PROBLEM TO WORK ON => Reproduce every line of the listing exactly.

INPUT DATA =>
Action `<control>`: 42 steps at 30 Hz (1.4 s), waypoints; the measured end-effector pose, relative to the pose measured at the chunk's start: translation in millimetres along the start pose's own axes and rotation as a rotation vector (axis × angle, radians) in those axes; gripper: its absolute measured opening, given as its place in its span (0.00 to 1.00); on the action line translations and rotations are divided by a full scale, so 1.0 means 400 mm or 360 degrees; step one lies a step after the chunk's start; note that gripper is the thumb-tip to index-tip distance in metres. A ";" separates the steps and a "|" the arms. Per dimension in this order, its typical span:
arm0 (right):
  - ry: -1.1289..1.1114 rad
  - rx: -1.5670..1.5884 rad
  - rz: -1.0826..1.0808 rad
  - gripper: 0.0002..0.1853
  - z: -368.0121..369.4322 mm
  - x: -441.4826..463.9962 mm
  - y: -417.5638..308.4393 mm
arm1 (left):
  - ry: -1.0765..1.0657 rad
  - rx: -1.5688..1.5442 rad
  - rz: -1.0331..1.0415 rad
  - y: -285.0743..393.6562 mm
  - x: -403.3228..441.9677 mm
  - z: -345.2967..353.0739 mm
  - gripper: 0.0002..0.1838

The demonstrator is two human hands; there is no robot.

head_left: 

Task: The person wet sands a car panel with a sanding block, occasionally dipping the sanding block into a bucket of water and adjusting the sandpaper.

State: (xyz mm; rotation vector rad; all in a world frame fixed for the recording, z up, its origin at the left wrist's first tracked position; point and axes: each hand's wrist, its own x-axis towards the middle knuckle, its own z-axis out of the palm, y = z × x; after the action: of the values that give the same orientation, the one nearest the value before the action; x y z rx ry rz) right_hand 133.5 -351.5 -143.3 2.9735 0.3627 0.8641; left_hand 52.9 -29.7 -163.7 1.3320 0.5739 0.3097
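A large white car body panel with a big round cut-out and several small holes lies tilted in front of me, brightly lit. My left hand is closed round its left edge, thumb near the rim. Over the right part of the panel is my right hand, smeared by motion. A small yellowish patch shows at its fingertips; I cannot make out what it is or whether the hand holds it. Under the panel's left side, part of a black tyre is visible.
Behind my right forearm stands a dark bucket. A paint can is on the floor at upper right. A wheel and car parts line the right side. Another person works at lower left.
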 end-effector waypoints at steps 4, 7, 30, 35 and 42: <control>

ANSWER SECTION =>
Action `<control>`: 42 steps at 30 Hz (1.4 s), waypoints; the measured end-effector pose, relative to the pose measured at the chunk's start: translation in millimetres along the start pose's own axes and rotation as a rotation vector (axis × angle, radians) in those axes; gripper: its absolute measured opening, given as its place in its span (0.00 to 1.00); on the action line translations and rotations are divided by a full scale, so 1.0 means 400 mm or 360 degrees; step one lies a step after the chunk's start; note that gripper is the thumb-tip to index-tip distance in metres. A ";" separates the steps and a "|" the arms. Per dimension in this order, its typical span:
arm0 (right):
  - ry: -1.1289..1.1114 rad
  - rx: -1.5670..1.5884 rad
  - rz: -1.0826..1.0808 rad
  - gripper: 0.0002..0.1853
  - z: -368.0121..369.4322 mm
  - x: -441.4826..463.9962 mm
  - y: -417.5638..308.4393 mm
arm1 (left):
  - ry: -1.0765..1.0657 rad
  - rx: -1.5688..1.5442 rad
  - rz: -1.0331..1.0415 rad
  - y: -285.0743..393.6562 mm
  - x: -403.3228..441.9677 mm
  - z: -345.2967..353.0739 mm
  - gripper: 0.0002..0.1838

The demonstrator is two human hands; there is no robot.

head_left: 

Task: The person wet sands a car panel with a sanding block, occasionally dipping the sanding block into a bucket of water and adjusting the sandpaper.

State: (xyz mm; rotation vector rad; all in a world frame fixed for the recording, z up, its origin at the left wrist's first tracked position; point and axes: each hand's wrist, its own x-axis towards the middle knuckle, its own z-axis out of the palm, y = z × x; after the action: of the values that give the same orientation, the one nearest the value before the action; x y z rx ry rz) right_hand 133.5 -351.5 -143.3 2.9735 0.3627 0.8641; left_hand 52.9 -29.7 -163.7 1.3320 0.5739 0.3097
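A large white car body panel with a big round cut-out and several small holes lies tilted in front of me, brightly lit. My left hand is closed round its left edge, thumb near the rim. Over the right part of the panel is my right hand, smeared by motion. A small yellowish patch shows at its fingertips; I cannot make out what it is or whether the hand holds it. Under the panel's left side, part of a black tyre is visible.
Behind my right forearm stands a dark bucket. A paint can is on the floor at upper right. A wheel and car parts line the right side. Another person works at lower left.
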 end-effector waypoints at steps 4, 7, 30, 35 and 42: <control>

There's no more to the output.